Hard to comment with so little info of what might be the case
A photo can often be worth a thousand words.

A finishing hone that's at least the same height or lower than the others might help, If it is the case that things are the other way round.
I have quite a tall sharpening station around tablesaw height and that would be the case,
would likely be less of an issue if it were lower like Cosman's.

That might be the extreme end of things, but it clearly works for him,
Looks about sawhorse height, I wonder if there's any mention of that in old texts?

A bit stoopy looking for me personally, but then again at TS height a 
bit wristy if one was doing an Alan Peters 10 irons at a time job.
Not getting into what counts as too shelfy!

Tom


----------



## Jacob (15 May 2021)

sometimewoodworker said:


> ....
> 
> Your viewpoint seems to be extremely restricted and blinkered


Restricted yes and am keeping it that way, but not blinkered - it's based on 60 years of woodworking experience and having tried most things!


> as to honing jigs, they have been in use for very much longer than you imagine. Professional woodworkers probably didn’t use them but others certainly did.


Yes they have but only as a gadget for amateurs. Old ones are quite rare to non existent.


----------



## sometimewoodworker (15 May 2021)

Jacob said:


> Restricted yes and am keeping it that way, but not blinkered - it's based on 60 years of woodworking experience and having tried most things!


I have no problem with you doing things your way that’s absolutely your prerogative. But totally blinked by giving a response that takes no account of different skill, experience, interests than yours, phrasing it as “THE CORRECT WAY” rather than the way that works for you, though probably not for many others. 

As to honing guides it’s likely that many would have been home made and not recognised as being more than just scraps so not preserved, however even with a cursory search I've found them dated at least 110 years old so forgive me for doubting your claims.


----------



## MadMental (15 May 2021)

Why not buy a *TREND FTS/F4T Fast Track Sharpener ?You get a good deal at d+m tools I have always been rubbish at sharpening My workshops full of Jigs Waterstone the lot and I always get the same results as you so I bought one of these Man they really do work and my chissels are great* Ive been wood workin 45 years *really is great *


----------



## doctor Bob (15 May 2021)

Interesting thread, just read it, like deja vu for some reason. It seems predictable how sharpening threads go.


----------



## Daniel2 (15 May 2021)




----------



## Argus (15 May 2021)

doctor Bob said:


> Interesting thread, just read it, like deja vu for some reason. It seems predictable how sharpening threads go.



Absolutely......  it's straining the limits of politeness but still going strong. There's plenty of mileage in it yet.

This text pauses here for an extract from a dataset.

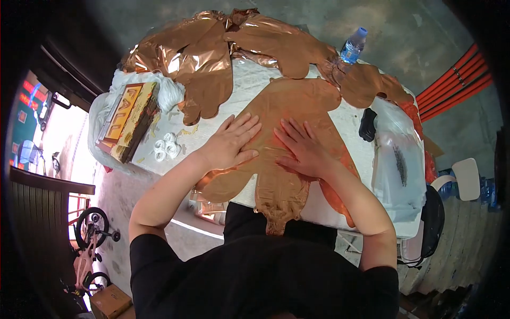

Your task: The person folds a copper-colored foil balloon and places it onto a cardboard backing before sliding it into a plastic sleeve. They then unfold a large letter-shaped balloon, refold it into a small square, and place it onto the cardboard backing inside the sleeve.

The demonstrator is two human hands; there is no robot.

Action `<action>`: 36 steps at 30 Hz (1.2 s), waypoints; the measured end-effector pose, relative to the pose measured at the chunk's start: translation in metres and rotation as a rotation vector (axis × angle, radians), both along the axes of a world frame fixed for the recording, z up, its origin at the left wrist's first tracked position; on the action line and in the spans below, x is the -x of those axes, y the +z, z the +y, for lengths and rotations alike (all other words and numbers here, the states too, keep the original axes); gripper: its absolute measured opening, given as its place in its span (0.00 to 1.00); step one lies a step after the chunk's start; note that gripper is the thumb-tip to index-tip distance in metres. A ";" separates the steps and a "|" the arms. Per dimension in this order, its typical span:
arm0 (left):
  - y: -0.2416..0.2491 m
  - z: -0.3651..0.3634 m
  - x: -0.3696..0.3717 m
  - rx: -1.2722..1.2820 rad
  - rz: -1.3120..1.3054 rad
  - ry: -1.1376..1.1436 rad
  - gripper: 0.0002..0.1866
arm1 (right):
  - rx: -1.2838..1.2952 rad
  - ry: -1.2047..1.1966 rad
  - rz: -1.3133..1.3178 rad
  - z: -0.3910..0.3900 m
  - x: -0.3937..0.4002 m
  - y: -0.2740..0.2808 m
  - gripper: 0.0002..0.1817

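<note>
Hands lie flat in the view I watch from far away. The left hand (228, 141) is open, with its fingers a little apart, on the left part of a flat, shiny, copper-brown foil shape with round ends (267, 143). The right hand (302, 149) is open wide too and lies on the same foil, near the middle. I see both hands touch the foil but grip nothing.

A clear plastic bottle with a blue label (352, 48) stands near the far edge; I cannot tell how full it is. At the right is a cloudy see-through plastic bag (398, 165), and I cannot make out what is in it. At the left, a yellow and brown box marked FALL (125, 119) sits tilted, with small white rings (167, 147) beside it.

All this is on a white table (249, 72). More crumpled copper-brown foil (207, 58) lies along its far side. I see a grey floor (393, 53), long orange-red poles (457, 82) and a pink bike (85, 260).
</note>
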State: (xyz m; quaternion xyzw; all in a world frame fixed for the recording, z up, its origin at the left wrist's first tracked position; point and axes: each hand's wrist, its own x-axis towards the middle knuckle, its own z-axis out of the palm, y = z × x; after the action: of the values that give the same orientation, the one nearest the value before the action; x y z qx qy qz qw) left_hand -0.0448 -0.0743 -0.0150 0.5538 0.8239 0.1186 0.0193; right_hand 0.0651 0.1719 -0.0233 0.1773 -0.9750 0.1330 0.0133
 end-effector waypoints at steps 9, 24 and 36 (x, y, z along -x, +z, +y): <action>0.001 0.000 0.000 0.002 -0.010 -0.007 0.37 | -0.015 -0.026 0.012 -0.004 -0.004 0.000 0.41; -0.004 0.068 0.026 -0.109 -0.036 -0.007 0.23 | -0.002 -0.052 0.005 -0.010 -0.003 0.001 0.39; -0.005 0.066 0.027 -0.187 -0.035 -0.024 0.27 | -0.221 -0.615 0.373 0.127 0.056 0.027 0.18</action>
State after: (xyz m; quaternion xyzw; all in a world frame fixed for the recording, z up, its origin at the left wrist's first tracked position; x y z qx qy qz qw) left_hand -0.0716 -0.0086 -0.0197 0.5610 0.8019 0.2048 -0.0166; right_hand 0.0091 0.2987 0.0041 -0.1023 -0.9720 -0.0177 0.2107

Saturday afternoon, half-time in the cup final and I've just got a beer and caught up with the latest.


----------



## D_W (15 May 2021)

We have only touched a couple of posts that claim you can't get any work done if you don't do it someone's specific way....I mean, once we get that started, there's a lot left in the tank, because it's usually said by people who do really crude work.


----------



## Argus (15 May 2021)

Football's back on again.
Second half..... can't see Leicester winning this one.


----------



## Jacob (15 May 2021)

sometimewoodworker said:


> I have no problem with you doing things your way that’s absolutely your prerogative. But totally blinked by giving a response that takes no account of different skill, experience, interests than yours, phrasing it as “THE CORRECT WAY” rather than the way that works for you, though probably not for many others.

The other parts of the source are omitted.